EXERCISE OBJECTIVE:
Copy each line below exactly and leave the pictures out.

------------------------------------------------------------

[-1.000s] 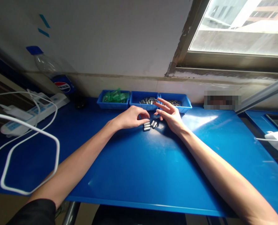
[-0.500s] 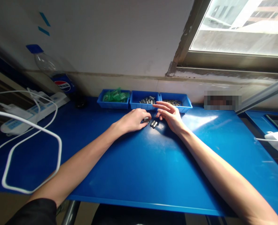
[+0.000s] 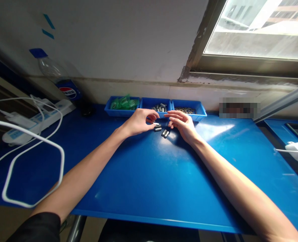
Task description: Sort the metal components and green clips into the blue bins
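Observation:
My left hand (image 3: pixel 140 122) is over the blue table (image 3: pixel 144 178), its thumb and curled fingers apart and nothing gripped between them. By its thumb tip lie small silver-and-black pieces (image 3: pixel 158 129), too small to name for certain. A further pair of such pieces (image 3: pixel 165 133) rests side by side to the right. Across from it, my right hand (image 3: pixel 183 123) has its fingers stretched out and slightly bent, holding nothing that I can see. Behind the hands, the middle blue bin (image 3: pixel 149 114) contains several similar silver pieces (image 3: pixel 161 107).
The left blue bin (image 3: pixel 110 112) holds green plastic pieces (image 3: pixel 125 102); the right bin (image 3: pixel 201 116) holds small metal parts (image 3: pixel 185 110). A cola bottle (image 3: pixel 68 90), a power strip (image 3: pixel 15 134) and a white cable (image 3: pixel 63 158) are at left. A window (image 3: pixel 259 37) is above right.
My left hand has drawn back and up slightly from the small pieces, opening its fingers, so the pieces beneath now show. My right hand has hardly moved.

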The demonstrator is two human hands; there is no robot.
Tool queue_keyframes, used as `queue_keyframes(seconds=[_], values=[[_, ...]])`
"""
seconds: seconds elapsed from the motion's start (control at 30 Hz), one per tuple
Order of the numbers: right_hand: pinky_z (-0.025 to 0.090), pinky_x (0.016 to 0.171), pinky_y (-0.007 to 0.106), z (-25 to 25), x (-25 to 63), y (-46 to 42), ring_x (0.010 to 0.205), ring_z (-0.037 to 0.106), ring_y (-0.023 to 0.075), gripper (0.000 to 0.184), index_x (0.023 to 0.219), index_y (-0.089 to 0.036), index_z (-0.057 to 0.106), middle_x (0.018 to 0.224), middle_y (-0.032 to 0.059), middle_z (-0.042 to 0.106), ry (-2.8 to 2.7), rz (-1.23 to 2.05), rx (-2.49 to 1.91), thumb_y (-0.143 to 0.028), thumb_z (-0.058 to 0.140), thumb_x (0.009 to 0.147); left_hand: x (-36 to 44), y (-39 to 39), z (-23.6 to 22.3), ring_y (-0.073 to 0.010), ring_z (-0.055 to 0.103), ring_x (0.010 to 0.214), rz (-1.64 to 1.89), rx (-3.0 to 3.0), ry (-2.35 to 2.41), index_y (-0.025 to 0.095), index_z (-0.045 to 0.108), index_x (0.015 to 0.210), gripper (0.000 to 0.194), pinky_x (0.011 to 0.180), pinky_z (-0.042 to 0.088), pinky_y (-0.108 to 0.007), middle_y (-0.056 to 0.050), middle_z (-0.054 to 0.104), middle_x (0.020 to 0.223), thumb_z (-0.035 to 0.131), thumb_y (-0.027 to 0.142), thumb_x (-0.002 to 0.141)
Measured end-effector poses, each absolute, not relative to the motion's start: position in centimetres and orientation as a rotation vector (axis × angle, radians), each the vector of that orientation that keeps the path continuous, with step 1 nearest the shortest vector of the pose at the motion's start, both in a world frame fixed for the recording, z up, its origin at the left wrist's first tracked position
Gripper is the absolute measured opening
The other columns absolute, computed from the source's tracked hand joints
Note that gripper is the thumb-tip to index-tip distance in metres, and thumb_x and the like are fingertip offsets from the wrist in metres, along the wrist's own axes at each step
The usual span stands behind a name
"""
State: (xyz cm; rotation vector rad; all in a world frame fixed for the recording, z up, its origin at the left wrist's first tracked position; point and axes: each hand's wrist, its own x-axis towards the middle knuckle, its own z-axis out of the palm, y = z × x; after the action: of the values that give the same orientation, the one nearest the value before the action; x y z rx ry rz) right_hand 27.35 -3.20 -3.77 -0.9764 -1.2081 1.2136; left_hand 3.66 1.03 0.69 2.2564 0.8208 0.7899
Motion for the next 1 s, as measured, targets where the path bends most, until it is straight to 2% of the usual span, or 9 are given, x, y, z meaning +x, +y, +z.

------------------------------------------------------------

SOLUTION FOR THIS TASK:
[-1.000s] 
[-0.500s] 
[+0.000s] 
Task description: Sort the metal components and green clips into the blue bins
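Observation:
My left hand (image 3: pixel 140 122) is over the blue table (image 3: pixel 144 178), its thumb and curled fingers apart and nothing gripped between them. By its thumb tip lie small silver-and-black pieces (image 3: pixel 158 129), too small to name for certain. A further pair of such pieces (image 3: pixel 165 133) rests side by side to the right. Across from it, my right hand (image 3: pixel 183 123) has its fingers stretched out and slightly bent, holding nothing that I can see. Behind the hands, the middle blue bin (image 3: pixel 149 114) contains several similar silver pieces (image 3: pixel 161 107).
The left blue bin (image 3: pixel 110 112) holds green plastic pieces (image 3: pixel 125 102); the right bin (image 3: pixel 201 116) holds small metal parts (image 3: pixel 185 110). A cola bottle (image 3: pixel 68 90), a power strip (image 3: pixel 15 134) and a white cable (image 3: pixel 63 158) are at left. A window (image 3: pixel 259 37) is above right.
My left hand has drawn back and up slightly from the small pieces, opening its fingers, so the pieces beneath now show. My right hand has hardly moved.
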
The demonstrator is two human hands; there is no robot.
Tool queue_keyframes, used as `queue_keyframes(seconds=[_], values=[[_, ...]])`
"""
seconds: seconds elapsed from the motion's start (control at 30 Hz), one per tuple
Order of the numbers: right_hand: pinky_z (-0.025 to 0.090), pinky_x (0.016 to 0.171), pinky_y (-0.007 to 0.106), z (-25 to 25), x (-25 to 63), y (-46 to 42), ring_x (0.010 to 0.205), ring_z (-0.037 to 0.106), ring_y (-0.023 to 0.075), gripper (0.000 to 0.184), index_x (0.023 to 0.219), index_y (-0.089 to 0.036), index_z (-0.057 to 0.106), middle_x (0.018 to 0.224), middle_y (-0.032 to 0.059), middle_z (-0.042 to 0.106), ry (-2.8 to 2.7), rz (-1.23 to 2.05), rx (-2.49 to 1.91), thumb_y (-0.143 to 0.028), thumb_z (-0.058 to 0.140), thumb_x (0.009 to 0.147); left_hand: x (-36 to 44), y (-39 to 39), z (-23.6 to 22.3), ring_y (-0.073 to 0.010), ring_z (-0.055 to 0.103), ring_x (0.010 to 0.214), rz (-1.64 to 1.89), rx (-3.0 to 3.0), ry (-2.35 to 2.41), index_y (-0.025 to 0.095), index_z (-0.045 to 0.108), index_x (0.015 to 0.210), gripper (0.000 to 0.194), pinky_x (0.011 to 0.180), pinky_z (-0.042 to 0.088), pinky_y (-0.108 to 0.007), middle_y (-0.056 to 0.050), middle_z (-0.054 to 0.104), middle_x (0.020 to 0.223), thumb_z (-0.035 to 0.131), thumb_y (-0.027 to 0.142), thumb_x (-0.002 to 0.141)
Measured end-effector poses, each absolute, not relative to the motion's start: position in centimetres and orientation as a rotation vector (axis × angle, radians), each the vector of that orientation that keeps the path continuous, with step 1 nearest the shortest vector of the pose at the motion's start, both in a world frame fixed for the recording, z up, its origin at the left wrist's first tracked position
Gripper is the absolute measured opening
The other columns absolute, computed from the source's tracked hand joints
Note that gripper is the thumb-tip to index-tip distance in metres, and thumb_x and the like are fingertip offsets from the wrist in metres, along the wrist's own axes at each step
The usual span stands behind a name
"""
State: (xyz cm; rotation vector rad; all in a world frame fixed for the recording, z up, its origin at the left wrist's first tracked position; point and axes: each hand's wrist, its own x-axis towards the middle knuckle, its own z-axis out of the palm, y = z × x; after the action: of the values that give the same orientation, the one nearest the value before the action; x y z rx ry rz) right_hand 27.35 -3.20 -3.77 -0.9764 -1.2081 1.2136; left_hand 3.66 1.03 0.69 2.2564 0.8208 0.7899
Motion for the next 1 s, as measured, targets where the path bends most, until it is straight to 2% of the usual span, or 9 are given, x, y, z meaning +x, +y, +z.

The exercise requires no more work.